ABOUT THIS EXERCISE: Could you work out how many lines in the material below hold the word "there"? Give only the number in reply.
════════
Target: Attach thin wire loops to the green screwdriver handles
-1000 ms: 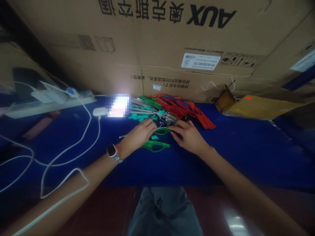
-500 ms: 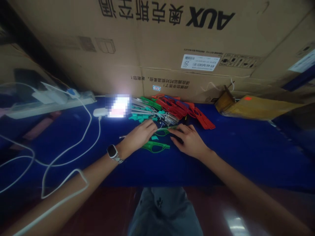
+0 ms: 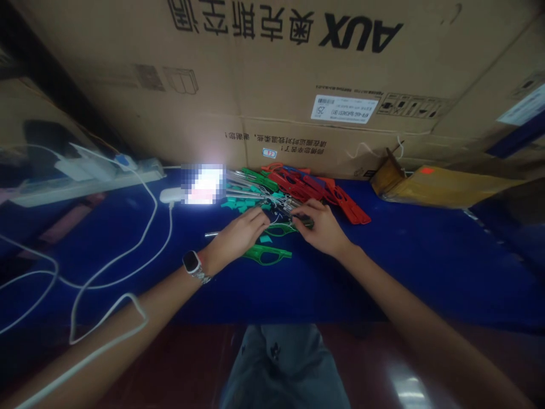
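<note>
Between my hands lies a green plastic casing (image 3: 281, 229) with a looped handle, like half of a long-reach lighter. My left hand (image 3: 244, 230) pinches its left part; a thin metal tube (image 3: 211, 234) sticks out to the left beyond that hand. A fine white wire shows by the left fingertips. My right hand (image 3: 321, 227) has thumb and fingers closed over the casing's right end, on something small I cannot make out. Nearer me rests another green casing (image 3: 272, 255), with a teal piece (image 3: 265, 239) just above it.
Behind my hands are piled red casings (image 3: 298, 184), metal tubes (image 3: 244, 194), teal pieces (image 3: 238, 203) and wires. A bright, blurred-out device (image 3: 204, 184) and white cables (image 3: 170, 227) lie left. A large carton (image 3: 276, 79) stands behind; a yellow envelope (image 3: 451, 184) is at right.
My right hand has shifted slightly left and up, its thumb and fingers drawing together near the casing's right end and the metal parts. My left hand stays nearly in place.
</note>
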`<action>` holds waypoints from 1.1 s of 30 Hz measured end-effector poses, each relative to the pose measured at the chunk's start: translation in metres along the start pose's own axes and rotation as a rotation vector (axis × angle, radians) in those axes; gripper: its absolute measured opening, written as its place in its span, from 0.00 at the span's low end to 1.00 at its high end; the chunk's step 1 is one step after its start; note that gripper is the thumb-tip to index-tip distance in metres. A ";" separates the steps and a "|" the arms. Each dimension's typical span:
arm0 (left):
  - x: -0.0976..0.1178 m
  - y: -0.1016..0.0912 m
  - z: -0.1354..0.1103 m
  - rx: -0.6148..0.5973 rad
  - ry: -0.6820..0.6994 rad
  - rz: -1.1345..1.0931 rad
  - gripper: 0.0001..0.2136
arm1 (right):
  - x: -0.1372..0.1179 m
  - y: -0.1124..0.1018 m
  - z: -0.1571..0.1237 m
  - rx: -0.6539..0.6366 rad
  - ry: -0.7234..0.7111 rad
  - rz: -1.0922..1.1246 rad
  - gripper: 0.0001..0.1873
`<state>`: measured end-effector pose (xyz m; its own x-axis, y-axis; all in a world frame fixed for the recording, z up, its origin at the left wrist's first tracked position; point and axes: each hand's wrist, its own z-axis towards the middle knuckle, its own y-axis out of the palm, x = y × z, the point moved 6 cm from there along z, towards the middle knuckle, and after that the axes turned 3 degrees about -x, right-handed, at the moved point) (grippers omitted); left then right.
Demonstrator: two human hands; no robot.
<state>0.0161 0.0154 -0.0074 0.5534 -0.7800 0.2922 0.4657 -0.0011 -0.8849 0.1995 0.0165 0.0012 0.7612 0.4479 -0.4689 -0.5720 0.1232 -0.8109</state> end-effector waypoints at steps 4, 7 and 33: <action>0.001 -0.001 0.000 0.009 -0.003 0.003 0.09 | 0.000 0.012 0.022 -0.128 0.036 -0.059 0.07; 0.001 -0.001 0.000 0.008 -0.004 0.006 0.09 | 0.001 0.018 0.031 -0.238 0.046 -0.090 0.08; -0.012 0.002 -0.005 0.041 -0.127 -0.180 0.24 | -0.005 -0.017 0.002 -0.237 0.135 0.214 0.15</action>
<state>0.0067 0.0211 -0.0142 0.5403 -0.6841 0.4899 0.5913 -0.1056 -0.7995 0.2050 0.0145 0.0181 0.6744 0.3179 -0.6665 -0.6482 -0.1775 -0.7405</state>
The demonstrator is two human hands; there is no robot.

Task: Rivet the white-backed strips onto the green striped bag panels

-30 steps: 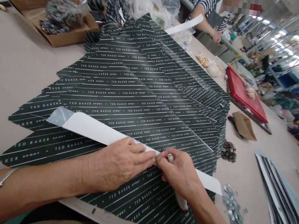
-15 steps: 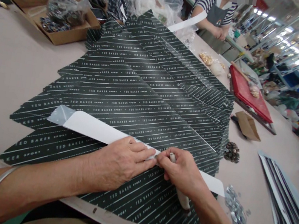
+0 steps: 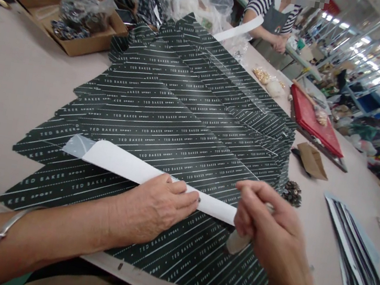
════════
TASK OUTPUT: 2